In an article in the central bank's monthly report, the ECB reiterated its plea for banks to stay involved in interbank rate setting and for those who have recently quit as contributors to benchmarks to return while alternatives are constructed.
Doubts over the future of Euribor and its London counterpart Libor have been raised following a string of fixing scandals that have cost major banks billions of dollars in fines and lost some of their top executives their jobs.
"It is crucial that (the benchmarks') ...continuity is assured at all times, while more long-term reform solutions aimed at making reference rates such as Euribor more transaction-based are being assessed," the ECB said.

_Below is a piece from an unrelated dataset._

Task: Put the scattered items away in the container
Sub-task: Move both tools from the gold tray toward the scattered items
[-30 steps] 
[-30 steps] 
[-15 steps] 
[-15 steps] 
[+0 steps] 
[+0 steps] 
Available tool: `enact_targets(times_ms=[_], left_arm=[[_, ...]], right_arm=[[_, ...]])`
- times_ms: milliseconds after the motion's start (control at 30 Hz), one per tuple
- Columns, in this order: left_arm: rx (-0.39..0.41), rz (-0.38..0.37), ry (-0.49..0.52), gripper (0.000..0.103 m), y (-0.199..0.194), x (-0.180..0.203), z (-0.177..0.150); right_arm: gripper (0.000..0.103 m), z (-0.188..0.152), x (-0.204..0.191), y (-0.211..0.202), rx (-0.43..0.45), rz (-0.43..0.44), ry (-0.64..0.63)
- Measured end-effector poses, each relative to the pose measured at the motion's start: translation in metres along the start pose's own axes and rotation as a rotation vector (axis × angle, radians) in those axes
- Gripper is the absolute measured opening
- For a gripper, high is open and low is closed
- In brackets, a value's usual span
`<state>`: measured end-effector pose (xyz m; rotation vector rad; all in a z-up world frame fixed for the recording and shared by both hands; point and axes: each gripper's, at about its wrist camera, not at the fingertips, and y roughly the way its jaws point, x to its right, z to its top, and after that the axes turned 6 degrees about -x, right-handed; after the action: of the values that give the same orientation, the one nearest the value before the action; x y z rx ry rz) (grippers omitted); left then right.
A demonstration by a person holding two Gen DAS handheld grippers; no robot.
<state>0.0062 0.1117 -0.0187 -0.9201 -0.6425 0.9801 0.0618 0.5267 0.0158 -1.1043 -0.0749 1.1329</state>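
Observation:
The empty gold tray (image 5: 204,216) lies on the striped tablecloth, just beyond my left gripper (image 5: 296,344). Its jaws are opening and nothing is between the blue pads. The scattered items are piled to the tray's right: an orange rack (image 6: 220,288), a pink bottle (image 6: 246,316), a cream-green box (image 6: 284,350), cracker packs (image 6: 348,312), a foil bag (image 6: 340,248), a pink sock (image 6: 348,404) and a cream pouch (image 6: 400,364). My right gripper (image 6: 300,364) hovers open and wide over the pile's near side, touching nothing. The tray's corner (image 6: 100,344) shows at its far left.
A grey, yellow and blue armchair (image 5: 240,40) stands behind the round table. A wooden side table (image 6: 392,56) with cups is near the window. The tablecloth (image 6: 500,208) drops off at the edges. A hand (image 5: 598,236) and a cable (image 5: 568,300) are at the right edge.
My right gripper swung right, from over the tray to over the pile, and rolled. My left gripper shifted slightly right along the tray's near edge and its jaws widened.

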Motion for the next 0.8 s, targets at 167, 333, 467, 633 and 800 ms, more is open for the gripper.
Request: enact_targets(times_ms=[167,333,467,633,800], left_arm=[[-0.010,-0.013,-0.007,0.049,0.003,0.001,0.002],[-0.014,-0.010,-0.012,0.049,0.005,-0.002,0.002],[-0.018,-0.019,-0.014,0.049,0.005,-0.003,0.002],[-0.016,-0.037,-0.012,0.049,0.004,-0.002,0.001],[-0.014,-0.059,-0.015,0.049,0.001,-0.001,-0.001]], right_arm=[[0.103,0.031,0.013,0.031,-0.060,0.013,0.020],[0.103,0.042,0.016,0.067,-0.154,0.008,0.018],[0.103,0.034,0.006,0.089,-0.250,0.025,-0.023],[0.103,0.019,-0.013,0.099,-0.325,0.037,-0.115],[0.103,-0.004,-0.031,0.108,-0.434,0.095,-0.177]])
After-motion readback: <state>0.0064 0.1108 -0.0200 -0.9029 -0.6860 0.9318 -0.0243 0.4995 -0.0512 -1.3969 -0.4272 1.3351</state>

"Systemically important reference interest rates such as Euribor and Eonia are of particular importance in terms of credit provision to the euro area economy and for the implementation of the single monetary policy."
The European Commission is due to conclude a review of interbank lending rates spoon.

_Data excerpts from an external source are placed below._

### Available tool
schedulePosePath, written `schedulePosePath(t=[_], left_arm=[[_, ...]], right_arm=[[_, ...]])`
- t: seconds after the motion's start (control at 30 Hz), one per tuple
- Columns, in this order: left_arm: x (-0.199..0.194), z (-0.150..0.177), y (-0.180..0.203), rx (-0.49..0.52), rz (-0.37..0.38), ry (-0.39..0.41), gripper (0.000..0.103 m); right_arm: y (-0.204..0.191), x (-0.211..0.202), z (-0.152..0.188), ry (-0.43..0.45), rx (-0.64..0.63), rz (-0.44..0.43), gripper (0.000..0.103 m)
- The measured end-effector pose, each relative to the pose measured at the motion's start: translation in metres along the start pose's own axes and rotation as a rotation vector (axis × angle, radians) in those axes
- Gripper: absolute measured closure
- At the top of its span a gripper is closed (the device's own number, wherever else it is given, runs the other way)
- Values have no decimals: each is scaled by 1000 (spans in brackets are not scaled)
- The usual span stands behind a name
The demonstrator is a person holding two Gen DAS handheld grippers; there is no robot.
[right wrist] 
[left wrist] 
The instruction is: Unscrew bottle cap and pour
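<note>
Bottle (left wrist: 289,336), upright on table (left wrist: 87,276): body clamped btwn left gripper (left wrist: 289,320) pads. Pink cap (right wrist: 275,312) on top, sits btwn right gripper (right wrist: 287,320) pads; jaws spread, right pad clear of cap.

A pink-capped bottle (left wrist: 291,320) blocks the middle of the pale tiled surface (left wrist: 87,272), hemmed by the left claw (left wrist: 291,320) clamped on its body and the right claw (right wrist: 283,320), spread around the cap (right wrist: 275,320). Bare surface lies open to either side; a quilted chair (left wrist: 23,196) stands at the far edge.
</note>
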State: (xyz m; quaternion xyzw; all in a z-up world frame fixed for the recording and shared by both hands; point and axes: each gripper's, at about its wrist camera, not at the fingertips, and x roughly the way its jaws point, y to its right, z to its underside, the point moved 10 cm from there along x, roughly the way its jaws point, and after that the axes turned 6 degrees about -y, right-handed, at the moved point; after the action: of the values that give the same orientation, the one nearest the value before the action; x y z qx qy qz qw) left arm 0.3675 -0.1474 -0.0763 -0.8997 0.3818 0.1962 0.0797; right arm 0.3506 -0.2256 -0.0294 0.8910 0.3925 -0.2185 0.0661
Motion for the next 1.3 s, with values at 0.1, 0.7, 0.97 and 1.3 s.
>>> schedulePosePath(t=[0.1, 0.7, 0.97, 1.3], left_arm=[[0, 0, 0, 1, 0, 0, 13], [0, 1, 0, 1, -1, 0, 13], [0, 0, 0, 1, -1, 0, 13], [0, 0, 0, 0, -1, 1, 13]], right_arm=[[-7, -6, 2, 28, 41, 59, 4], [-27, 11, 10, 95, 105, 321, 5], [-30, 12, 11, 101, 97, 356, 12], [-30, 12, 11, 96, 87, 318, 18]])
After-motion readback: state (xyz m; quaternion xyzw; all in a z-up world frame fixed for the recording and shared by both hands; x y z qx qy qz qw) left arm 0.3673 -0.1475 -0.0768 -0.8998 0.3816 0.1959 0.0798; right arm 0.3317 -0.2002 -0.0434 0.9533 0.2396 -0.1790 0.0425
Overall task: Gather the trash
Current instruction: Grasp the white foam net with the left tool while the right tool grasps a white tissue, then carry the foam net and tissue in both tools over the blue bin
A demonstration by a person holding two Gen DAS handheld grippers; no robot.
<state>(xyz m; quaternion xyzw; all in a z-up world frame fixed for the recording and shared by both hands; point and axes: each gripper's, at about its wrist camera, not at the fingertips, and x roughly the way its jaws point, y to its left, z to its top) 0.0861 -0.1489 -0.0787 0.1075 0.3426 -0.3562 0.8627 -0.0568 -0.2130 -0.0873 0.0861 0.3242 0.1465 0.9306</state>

The ECB said recent work it had done with money market banks showed there was currently too little trading to create a reliable rate based purely on transactions rather than the current estimate-based system that led to manipulation.
But it pressed banks and the agencies that run benchmarks to come up with alternatives at least partly based on real deals that would better suit market needs and rebuild trust.
"The success of a new reference rate depends on the extent to which it is embraced," the ECB said.
"Under these circumstances, it could be appropriate, from a policy perspective, to consider encouraging the adoption of a more representative reference interest rate, reflecting active and liquid transactions in the interbank market, which remains resilient in times of stress."
The ECB's rate cut last July - which meant it also stopped paying banks interest on spare cash they park at the bank - had also reduced already-modest money market trading by almost a third, it said.